About this task
Beginning with the first line, transcribe the entries below exactly through the line containing "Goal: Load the", inclusive.

Data for analysis
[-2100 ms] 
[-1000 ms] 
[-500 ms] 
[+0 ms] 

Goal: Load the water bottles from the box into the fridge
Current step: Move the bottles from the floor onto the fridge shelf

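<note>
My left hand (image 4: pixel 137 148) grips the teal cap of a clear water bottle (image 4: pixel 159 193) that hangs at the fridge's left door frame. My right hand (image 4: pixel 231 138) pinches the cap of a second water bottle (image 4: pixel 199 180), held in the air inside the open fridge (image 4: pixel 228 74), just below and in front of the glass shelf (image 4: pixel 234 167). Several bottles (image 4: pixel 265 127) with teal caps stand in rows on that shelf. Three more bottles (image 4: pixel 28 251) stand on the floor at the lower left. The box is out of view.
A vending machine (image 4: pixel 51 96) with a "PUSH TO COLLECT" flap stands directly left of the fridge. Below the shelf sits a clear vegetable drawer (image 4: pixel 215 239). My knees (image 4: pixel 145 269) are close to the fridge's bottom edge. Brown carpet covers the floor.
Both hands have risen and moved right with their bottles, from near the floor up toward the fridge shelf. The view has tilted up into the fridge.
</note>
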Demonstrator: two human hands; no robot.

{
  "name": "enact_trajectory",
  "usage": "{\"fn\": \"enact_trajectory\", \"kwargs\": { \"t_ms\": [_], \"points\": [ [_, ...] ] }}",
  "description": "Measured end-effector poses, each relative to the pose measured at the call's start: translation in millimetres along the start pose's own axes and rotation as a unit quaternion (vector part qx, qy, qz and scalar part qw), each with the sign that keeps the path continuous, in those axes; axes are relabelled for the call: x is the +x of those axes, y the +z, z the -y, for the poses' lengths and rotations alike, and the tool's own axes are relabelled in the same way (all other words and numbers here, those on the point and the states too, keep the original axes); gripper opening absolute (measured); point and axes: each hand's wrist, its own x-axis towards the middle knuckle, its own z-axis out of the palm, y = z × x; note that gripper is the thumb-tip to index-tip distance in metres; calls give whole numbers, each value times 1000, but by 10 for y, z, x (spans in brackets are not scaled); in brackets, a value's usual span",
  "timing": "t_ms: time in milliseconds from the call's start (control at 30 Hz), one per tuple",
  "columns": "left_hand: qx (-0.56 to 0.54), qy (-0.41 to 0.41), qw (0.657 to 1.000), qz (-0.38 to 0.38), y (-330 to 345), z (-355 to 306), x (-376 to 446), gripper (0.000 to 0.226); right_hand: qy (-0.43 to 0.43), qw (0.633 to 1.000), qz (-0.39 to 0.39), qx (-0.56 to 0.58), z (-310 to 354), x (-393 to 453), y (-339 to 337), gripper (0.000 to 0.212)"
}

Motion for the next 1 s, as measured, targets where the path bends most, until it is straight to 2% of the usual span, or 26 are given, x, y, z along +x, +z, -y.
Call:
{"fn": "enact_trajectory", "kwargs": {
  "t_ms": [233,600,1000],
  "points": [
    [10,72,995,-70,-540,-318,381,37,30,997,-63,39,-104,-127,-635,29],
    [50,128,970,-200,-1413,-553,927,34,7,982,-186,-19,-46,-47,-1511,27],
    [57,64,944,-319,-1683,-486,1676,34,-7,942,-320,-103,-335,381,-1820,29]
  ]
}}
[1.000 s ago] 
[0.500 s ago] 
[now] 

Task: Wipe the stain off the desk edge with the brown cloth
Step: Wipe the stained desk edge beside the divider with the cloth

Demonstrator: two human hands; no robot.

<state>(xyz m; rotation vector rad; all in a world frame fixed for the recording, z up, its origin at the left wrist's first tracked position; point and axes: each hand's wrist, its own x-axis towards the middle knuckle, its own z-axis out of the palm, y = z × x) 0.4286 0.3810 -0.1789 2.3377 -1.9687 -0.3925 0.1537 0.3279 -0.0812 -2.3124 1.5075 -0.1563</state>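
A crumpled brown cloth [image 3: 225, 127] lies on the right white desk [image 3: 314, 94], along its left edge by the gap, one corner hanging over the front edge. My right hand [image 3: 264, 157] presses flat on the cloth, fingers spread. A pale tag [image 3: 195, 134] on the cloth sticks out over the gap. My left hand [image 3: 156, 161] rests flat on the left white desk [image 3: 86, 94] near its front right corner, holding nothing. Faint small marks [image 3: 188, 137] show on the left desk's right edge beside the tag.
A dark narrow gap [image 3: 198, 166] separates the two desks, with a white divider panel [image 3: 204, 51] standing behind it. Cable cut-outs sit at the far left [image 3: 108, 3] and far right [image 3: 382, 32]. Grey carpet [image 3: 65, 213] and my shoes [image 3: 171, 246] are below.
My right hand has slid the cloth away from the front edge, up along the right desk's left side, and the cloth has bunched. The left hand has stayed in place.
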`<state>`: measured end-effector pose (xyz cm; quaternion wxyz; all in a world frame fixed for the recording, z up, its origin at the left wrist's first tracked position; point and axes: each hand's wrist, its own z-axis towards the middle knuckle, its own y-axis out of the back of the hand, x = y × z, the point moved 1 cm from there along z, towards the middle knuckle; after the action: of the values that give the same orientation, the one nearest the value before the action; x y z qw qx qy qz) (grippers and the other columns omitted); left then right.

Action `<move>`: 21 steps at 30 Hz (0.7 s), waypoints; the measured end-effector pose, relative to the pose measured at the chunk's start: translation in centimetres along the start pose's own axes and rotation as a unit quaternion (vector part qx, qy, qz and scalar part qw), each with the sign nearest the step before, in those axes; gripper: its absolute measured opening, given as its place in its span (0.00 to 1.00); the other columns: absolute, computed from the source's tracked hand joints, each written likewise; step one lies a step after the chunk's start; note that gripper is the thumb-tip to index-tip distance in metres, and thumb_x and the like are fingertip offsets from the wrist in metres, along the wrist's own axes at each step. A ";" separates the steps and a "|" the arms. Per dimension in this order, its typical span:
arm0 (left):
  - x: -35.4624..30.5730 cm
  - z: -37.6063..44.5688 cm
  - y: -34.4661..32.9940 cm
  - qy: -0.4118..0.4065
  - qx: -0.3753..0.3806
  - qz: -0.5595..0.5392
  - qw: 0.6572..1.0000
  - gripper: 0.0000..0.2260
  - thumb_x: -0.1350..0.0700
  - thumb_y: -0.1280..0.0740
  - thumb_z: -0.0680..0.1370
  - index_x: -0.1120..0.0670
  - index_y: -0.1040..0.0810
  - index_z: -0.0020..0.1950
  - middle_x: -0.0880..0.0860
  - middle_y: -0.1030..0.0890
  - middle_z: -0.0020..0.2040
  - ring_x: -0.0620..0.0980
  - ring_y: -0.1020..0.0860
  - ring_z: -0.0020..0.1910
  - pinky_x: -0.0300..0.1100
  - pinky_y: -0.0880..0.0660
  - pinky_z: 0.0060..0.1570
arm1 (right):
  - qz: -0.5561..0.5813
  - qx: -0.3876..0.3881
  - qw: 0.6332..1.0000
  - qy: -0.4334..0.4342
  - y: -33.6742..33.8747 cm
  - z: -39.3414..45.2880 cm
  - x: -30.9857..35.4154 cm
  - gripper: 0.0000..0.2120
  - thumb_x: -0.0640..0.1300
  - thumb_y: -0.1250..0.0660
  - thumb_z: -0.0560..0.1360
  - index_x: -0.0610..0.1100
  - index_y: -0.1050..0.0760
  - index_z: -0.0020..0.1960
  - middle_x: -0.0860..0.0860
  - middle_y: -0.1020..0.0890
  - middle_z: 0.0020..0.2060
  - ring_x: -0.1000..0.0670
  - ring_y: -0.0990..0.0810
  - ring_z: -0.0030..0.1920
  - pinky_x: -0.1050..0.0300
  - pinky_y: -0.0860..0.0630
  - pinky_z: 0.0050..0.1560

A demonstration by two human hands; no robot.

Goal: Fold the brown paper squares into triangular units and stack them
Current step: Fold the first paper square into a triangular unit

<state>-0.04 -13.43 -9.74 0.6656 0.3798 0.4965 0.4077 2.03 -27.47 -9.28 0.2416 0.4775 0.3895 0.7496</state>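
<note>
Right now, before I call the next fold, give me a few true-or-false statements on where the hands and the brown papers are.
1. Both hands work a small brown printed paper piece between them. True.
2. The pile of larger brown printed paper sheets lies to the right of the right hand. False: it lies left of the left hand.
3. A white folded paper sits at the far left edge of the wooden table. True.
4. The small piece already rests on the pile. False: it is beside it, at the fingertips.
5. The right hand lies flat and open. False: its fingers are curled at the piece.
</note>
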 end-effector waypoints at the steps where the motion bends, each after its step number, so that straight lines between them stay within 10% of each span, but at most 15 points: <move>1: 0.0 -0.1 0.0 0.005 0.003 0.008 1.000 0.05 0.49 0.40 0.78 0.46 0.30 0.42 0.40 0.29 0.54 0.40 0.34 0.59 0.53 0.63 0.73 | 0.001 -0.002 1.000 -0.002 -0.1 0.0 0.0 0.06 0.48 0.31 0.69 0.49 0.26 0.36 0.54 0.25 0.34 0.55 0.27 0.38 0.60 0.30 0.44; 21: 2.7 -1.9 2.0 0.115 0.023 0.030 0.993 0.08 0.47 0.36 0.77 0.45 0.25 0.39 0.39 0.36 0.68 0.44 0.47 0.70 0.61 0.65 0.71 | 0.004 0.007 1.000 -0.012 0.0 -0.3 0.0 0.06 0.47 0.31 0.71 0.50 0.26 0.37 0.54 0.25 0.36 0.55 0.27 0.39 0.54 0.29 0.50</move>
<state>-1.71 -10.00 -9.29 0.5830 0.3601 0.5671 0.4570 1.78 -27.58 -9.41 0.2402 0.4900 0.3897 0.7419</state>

Answer section
[-2100 ms] 
[-1000 ms] 
[-500 ms] 
[+0 ms] 

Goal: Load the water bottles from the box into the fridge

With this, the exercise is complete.